Responding to the change and ensuring a sustainable future requires consolidating different dimensions of sustainability. The now published research-based policy brief supports decision-makers in policy development on the Arctic.

The Arctic is changing already
Due to environmental change, the Arctic is warming faster than the rest of the world and in the scale of human societies the change is permanent. The changes are particularly evident in the weakening of biodiversity and cultural vitality. These changes are closely interconnected given that human societies, embedded in nature, are constantly changing their environment.

– It is evident that already in the coming decades the operational environment is changing – habitats of species are moving and extreme weather events are plaguing communities as well as livelihoods. Adapting to the situation, slowing down the rate of change and moving towards a less environmentally harmful direction are needed to advance sustainability transition, including in the Arctic, Associate Professor Jussi T. Eronen outlines.

Sustainability transition is about re-thinking our entire current system from different viewpoints to achieve comprehensive sustainability. It requires the simultaneous advancement of different dimensions of sustainability, including the ecological, social, cultural and economic dimensions of sustainability. For this reason, strategies concerning the Arctic should identify and recognise more strongly, comprehensively and from the perspective of different cultures the different dimensions of sustainability.

Safeguarding the engagement of Indigenous Peoples in decisionmaking
About 40 Indigenous Peoples live in the Arctic. The fulfillment of their rights is at the centre of a sustainable future for the region. According to the researchers, the fulfillment of Indigenous Peoples’ rights requires that their ability to engage comprehensively in decision-making is increased. Opportunities to engage in decision-making are made possible by including representatives of Indigenous Peoples and local actors into decision-making and executive bodies.

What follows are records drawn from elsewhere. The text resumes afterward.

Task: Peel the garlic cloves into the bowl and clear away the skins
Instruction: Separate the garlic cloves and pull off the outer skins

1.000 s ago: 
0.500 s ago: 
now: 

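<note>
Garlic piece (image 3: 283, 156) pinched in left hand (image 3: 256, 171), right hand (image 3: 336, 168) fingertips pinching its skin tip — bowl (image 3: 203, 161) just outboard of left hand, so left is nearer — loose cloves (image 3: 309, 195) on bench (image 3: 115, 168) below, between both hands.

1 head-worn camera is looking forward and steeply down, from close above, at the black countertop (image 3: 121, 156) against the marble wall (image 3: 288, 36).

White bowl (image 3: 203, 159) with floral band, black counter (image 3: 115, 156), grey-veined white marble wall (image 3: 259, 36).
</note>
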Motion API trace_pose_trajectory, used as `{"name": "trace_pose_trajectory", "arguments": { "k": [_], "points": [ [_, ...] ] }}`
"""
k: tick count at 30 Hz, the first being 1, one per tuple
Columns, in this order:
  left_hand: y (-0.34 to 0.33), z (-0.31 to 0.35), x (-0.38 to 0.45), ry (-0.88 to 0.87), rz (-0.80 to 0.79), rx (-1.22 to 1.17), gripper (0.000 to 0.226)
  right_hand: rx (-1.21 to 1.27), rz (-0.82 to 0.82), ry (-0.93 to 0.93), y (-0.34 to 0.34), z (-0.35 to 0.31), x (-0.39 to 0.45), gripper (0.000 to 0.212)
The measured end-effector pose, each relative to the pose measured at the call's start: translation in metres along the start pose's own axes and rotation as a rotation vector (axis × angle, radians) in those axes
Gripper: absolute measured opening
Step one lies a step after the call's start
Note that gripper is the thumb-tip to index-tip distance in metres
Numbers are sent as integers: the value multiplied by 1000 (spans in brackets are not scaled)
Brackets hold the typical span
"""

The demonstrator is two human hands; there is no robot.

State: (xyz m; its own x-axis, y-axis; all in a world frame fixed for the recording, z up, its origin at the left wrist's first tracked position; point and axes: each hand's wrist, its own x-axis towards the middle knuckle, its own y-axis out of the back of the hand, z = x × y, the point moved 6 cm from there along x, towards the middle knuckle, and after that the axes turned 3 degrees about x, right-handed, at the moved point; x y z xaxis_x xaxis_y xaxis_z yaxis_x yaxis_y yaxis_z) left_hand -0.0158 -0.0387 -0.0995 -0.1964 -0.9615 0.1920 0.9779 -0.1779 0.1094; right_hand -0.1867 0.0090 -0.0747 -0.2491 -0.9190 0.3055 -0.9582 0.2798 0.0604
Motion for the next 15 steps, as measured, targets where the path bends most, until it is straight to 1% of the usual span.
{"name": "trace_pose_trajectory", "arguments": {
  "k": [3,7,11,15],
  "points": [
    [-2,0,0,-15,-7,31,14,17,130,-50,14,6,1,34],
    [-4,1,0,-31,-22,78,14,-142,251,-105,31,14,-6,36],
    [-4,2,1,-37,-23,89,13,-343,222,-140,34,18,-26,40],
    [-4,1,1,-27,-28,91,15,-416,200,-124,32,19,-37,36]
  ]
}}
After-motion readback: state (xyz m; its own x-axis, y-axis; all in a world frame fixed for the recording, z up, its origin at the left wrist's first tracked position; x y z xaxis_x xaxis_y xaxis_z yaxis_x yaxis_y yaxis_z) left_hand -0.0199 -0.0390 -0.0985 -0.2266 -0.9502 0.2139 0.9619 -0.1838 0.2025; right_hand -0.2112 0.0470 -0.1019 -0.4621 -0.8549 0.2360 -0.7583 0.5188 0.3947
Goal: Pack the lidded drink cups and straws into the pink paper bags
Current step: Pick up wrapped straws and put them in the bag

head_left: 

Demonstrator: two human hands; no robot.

– Advancing the rights of Indigenous Peoples is closely connected to preserving biodiversity. For example, research that integrates local knowledge on the environment and climate, can significantly support finding solutions to wicked problems. Specifically, they are problems that intertwine into large and complex challenges which are difficult to solve, such as biodiversity loss caused by climate change, Professor Reetta Toivanen,one of the writers of the new policy brief, explains.

Policy brief supports decisionmakers
According to the researchers, the sustainable future of the Arctic is based on preserving the biodiversity of nature as well as local livelihoods and culture. Therefore, the central goal in the development of Arctic strategies is to recognise the need to promote the different dimensions of sustainability holistically.